One of her school board colleagues, Kenneth Whalum Jr., also plans to attend several graduations, including one at the Coliseum for Overton High School, where his son is a graduating senior. But Whalum, himself a graduate of Melrose High, is not pleased with what he sees as a reluctance on the part of the central office to provide numbers on graduates and dropouts for each school.
"The statistics we get are useless without comparisons," said Whalum, who is pastor of Olivet Baptist Church.
At Monday's school board meeting, Whalum introduced a resolution directing the superintendent to produce a graduation report by the start of the 2007-2008 school year. It would include the total number of seniors enrolled in MCS in each high school at the start of the 2006-2007 school year and the number who actually graduate as well as school-by-school scholarship and college acceptance information.

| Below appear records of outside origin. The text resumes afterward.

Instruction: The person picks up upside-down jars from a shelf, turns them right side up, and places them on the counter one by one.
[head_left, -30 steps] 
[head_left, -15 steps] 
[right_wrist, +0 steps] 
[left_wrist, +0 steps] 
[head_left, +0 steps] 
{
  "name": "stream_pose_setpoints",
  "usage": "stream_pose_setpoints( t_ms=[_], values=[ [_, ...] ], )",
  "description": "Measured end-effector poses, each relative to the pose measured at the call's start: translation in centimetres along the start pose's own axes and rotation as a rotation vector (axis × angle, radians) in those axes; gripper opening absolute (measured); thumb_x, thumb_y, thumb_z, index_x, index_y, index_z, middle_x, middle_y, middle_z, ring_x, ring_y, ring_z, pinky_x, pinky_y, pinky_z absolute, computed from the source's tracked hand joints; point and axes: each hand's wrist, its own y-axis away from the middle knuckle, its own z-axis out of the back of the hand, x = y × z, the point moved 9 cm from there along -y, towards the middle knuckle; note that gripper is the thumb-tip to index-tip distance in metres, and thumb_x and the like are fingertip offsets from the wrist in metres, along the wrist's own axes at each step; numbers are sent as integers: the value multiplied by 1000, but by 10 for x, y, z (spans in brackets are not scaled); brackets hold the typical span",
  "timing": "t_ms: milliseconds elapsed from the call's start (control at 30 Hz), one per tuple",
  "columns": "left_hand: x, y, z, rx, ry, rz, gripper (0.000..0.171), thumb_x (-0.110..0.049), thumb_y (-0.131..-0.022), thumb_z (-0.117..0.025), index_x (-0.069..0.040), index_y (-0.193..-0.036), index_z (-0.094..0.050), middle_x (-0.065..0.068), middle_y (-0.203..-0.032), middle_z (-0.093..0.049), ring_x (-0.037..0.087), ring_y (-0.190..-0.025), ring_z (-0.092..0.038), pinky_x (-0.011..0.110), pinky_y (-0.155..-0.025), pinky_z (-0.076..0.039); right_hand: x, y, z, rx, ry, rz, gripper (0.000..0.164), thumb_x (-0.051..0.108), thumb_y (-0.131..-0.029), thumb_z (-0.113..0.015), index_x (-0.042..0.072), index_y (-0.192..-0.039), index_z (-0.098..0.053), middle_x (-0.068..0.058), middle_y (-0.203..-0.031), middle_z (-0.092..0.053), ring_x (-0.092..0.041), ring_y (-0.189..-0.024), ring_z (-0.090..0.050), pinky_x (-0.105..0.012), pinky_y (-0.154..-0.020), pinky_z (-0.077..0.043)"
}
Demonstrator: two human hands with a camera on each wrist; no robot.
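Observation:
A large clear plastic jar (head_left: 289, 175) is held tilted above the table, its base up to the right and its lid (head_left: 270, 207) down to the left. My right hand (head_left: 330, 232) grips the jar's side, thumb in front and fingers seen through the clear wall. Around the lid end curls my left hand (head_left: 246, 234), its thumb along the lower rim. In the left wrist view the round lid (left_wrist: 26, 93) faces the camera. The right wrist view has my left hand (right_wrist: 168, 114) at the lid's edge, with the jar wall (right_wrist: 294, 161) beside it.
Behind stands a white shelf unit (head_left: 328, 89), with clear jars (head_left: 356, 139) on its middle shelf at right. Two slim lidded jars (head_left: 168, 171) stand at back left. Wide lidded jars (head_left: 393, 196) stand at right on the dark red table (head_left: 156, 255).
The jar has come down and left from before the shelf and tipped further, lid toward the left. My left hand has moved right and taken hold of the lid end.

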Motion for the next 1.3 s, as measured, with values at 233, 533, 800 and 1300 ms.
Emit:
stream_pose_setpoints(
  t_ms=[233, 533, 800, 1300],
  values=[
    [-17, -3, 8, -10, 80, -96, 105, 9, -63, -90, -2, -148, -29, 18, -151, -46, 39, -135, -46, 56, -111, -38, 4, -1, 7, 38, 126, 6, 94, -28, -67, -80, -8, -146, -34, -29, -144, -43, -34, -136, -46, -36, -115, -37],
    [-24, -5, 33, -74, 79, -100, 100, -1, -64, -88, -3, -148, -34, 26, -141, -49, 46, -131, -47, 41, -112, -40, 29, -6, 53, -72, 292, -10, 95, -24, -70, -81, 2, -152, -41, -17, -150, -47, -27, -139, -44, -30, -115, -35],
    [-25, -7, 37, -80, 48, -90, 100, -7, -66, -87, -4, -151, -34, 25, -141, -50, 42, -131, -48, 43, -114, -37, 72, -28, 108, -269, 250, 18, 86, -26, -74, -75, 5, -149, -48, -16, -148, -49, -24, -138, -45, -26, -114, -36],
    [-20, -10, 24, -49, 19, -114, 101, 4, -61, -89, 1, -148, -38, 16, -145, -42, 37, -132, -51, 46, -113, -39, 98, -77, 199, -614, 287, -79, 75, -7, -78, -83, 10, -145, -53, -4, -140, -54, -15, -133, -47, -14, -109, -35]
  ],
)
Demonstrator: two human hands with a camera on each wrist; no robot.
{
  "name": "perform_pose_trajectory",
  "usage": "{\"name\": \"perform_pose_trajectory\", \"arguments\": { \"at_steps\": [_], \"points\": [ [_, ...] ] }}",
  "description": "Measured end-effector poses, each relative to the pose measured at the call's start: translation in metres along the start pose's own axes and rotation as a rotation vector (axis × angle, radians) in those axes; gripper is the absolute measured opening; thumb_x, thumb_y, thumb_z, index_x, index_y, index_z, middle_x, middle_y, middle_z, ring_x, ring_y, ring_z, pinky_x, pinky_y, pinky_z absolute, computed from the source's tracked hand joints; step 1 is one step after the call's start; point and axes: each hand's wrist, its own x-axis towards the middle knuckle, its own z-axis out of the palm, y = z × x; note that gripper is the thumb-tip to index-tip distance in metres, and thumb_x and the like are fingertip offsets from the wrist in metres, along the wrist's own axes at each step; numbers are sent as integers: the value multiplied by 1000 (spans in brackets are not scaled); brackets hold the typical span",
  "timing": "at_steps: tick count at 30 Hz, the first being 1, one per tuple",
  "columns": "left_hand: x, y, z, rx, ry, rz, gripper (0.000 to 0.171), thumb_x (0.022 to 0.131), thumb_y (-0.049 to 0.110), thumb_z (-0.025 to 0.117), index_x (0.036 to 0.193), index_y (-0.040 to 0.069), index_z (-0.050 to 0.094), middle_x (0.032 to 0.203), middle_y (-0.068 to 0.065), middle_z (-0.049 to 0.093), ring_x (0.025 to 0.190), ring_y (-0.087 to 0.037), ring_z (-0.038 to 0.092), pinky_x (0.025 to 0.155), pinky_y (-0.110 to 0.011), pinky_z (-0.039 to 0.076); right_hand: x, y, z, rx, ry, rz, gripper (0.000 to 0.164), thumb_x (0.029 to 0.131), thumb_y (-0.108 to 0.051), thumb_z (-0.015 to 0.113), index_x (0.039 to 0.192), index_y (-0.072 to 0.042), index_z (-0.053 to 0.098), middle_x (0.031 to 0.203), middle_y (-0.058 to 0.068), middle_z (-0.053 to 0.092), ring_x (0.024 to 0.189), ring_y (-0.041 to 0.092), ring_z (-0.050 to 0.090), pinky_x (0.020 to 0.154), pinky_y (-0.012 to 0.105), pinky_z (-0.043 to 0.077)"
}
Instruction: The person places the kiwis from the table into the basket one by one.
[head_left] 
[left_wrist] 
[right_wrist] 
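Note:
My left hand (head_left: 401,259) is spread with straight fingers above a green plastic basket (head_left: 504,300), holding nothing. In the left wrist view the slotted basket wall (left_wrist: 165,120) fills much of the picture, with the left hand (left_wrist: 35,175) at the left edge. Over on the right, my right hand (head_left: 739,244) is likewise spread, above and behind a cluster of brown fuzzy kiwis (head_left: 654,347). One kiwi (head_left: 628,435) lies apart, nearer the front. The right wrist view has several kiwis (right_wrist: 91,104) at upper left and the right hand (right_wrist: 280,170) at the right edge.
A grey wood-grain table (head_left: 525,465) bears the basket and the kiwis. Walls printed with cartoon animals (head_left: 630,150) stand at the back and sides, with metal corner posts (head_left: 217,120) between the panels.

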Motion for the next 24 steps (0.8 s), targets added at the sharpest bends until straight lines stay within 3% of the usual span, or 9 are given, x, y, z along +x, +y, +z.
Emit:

Those numbers are currently not readily available and have not been widely reported when this newspaper has printed them. In previous years, the number of graduates has varied from nearly 400 at the largest schools to less than 80 at the smallest. A low number of graduates is usually an indication that a school is losing enrollment to demographic movements or dropouts. Such schools can face pressure to close — the most politically sensitive decision a superintendent or board member can make. Likewise, when scholarships offered to MCS grads are reported as a lump sum, it obscures the fact that a single standout student can receive multiple offers worth hundreds of thousands of dollars while the majority of his or her classmates get little or nothing.
As far as Whalum is concerned, a school-by-school graduation report would show that the MCS motto "Every Child. Every Day. College Bound." is unrealistic. "It's sticking our heads in the sand, it's a blatant lie, and it's unfair," he said. "We do not owe them a college education. We owe them a high school education that prepares them to make their own decisions."
Whalum welcomed Governor Phil Bredesen's warning last week that funding increases must be tied to better results next year or the state could take over the system.
"I say bring it on," Whalum said. "Remove the board if it's not doing a good job. But you know and I know that the state doesn't have the human resources to run the schools."
Whalum believes smaller class sizes are the best remedy, even if all failing schools must be converted to charter schools. But he doubts that will happen, because "I am seen as this preacher who is new and doesn't know how things work."